I have seen it with my own eyes, and heard the stories of cousins, brothers and friends. Innocent of crime, guilty of no infraction, they are harassed, placed against walls, handcuffed, sometimes released, sometimes incited -- but never respected. For many African-American citizens of New York City, there is an axiomatic truth that the New York Police Department neither serves nor protects them.

This month, NYPD's controversial stop-and-frisk policy -- which entails officers regularly stopping predominantly black and Latino men and frisking them for weapons and drugs -- went on trial in federal Court. The class-action lawsuit, Floyd v.
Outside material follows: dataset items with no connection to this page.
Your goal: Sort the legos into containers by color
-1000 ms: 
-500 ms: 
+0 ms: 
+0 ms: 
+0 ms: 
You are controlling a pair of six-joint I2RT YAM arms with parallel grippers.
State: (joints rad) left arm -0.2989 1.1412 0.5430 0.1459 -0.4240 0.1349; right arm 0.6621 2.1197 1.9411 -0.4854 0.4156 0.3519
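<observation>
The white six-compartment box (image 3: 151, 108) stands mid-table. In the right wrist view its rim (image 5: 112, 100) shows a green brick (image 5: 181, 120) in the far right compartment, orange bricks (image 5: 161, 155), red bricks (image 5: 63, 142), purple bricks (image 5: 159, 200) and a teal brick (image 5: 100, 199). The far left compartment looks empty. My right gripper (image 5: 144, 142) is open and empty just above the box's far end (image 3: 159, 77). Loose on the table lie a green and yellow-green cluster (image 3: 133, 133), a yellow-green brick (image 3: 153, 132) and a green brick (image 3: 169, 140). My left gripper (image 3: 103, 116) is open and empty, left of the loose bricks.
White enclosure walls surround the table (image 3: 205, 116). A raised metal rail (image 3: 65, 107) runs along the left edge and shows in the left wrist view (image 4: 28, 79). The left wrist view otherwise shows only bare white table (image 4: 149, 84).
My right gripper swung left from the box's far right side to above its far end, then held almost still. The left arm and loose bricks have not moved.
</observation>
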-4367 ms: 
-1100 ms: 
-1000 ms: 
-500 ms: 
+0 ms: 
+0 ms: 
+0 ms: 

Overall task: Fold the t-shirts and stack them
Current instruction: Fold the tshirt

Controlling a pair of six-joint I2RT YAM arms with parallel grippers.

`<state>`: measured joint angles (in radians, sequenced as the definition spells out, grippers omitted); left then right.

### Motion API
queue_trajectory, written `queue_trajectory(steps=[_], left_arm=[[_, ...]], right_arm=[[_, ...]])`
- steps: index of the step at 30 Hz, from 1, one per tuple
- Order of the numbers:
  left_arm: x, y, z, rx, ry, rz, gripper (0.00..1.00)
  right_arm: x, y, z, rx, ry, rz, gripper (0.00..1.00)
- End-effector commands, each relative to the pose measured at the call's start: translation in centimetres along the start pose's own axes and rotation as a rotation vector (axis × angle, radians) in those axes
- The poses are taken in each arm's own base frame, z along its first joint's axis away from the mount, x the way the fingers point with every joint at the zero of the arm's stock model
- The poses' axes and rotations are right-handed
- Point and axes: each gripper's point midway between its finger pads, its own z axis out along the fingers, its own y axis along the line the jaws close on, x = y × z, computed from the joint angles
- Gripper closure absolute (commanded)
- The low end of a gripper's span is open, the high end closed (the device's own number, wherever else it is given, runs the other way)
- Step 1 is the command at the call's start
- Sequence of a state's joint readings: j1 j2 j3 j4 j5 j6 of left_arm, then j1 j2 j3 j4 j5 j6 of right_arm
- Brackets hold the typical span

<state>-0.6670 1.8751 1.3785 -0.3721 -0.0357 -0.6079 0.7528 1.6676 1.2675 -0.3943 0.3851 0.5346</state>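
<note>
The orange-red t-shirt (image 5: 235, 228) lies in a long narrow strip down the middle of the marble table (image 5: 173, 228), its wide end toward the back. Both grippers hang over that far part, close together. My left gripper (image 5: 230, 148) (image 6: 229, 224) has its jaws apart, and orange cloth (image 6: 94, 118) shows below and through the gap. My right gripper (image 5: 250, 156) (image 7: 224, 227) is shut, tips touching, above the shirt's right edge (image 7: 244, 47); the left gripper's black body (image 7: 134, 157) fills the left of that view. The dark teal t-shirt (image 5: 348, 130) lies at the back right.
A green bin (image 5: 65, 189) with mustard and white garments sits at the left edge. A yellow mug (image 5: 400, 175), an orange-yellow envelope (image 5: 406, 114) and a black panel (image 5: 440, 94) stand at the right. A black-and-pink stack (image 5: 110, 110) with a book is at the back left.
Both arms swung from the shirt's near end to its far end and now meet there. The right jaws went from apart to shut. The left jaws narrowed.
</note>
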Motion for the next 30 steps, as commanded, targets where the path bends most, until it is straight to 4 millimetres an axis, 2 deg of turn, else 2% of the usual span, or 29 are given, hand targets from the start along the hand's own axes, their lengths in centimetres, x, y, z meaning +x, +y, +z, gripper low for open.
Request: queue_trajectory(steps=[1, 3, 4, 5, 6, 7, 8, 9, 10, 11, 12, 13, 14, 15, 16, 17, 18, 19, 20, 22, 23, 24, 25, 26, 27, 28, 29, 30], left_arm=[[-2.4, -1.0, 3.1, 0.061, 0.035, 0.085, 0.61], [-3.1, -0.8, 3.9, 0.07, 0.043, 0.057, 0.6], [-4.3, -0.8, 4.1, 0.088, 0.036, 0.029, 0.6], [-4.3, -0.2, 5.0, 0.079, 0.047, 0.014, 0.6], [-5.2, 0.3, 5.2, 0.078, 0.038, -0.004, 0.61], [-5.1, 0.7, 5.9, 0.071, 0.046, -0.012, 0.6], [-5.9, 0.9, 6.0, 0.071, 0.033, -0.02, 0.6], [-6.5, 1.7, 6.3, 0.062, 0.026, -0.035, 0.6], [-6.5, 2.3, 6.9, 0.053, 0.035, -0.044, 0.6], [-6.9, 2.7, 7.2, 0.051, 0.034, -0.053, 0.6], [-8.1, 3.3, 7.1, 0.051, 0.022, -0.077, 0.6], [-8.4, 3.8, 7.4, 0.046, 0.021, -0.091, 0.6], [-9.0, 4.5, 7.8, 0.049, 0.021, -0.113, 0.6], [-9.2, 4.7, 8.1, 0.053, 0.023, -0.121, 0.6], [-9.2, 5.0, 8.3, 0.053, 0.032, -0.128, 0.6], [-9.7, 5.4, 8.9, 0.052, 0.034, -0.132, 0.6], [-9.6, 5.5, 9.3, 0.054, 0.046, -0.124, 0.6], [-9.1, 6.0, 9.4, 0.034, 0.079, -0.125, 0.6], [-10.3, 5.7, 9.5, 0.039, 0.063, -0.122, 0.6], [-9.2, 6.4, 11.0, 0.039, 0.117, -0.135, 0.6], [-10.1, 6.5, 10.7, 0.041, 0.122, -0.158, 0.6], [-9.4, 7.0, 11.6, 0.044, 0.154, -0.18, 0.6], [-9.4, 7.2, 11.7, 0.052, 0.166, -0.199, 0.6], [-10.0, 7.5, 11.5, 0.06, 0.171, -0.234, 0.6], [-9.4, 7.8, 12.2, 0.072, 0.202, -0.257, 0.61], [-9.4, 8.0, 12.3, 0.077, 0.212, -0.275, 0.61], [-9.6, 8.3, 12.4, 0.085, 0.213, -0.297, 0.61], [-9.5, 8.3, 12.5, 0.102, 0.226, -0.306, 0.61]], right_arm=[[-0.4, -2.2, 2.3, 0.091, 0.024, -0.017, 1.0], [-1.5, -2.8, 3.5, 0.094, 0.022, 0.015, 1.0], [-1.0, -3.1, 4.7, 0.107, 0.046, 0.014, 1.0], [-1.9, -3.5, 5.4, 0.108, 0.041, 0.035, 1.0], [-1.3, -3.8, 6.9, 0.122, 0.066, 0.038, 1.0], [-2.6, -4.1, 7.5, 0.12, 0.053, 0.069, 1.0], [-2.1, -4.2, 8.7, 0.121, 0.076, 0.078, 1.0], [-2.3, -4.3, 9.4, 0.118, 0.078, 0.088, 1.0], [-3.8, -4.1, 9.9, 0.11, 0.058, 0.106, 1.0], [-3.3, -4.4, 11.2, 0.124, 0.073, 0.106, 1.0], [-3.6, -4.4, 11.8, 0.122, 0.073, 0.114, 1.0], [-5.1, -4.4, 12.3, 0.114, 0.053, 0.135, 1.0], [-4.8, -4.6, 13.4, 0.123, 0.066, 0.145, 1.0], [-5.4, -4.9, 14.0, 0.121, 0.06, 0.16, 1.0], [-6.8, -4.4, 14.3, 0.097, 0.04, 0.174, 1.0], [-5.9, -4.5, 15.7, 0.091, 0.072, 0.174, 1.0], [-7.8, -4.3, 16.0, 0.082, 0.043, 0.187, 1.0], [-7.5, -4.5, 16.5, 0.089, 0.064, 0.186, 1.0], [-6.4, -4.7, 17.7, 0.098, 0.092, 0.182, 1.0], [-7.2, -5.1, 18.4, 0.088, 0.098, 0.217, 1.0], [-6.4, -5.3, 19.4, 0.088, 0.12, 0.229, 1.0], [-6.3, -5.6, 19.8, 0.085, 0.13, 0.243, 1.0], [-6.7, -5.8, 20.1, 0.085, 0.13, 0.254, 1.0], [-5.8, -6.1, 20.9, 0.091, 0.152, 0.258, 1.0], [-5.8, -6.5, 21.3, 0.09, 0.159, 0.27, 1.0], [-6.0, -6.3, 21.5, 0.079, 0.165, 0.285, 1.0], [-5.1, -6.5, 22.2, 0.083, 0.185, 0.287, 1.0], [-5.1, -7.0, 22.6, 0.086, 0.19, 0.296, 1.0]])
City of New York, challenges the NYPD policy on the basis that it violates the Constitution's Equal Protection Clause, and the Fourth Amendment's prohibition against unreasonable search and seizure. According to the Center for Constitutional Rights, the NYPD's own data show hundreds of thousands of unconstitutional stops in the past three years alone, and expert analysis of their data -- controlling for crime, neighborhood and patterns of police deployment -- has found that the mitigating factor in NYPD stops is race.

Yet, even when confronted with verifiable research showing racial bias, New York City Mayor Michael Bloomberg has defended the policy -- insisting it has reduced gun violence. The NYPD's own statistics prove otherwise. A 2011 report by New York Civil Liberties Union shows that guns were found in less than 0.2 percent of all stops. In 2002, there were 1,892 victims of gunfire in New York City and 97,296 stops. In 2011, there were 1,821 gun deaths, and 685,724 stops -- an increase of more than 600 percent. The math simply does not add up. Neither does the justification for targeting minorities.

If guns were, in fact, the reason for stop-and-frisk, Bloomberg and Kelly would need to instruct officers to stop people that look like them. The NYCLU found that though 87 percent of all stops were of African-American and Latino males, the few white males stopped were two times more likely to actually have a gun. Furthermore, 90 percent of all black and Latino males stopped were guilty of no crime whatsoever. They received no summons, nor arrests, yet were harassed, questioned and physically violated -- with the most commonly reported reason for the stop being "furtive movement," hardly a standard for probable cause.

There is one inescapable conclusion: To maintain the dignity and civil liberties of all Americans, the police practices of Bloomberg and Kelly cannot be emulated nationwide. And with the arrival of a new mayor in January, they must be discontinued in New York.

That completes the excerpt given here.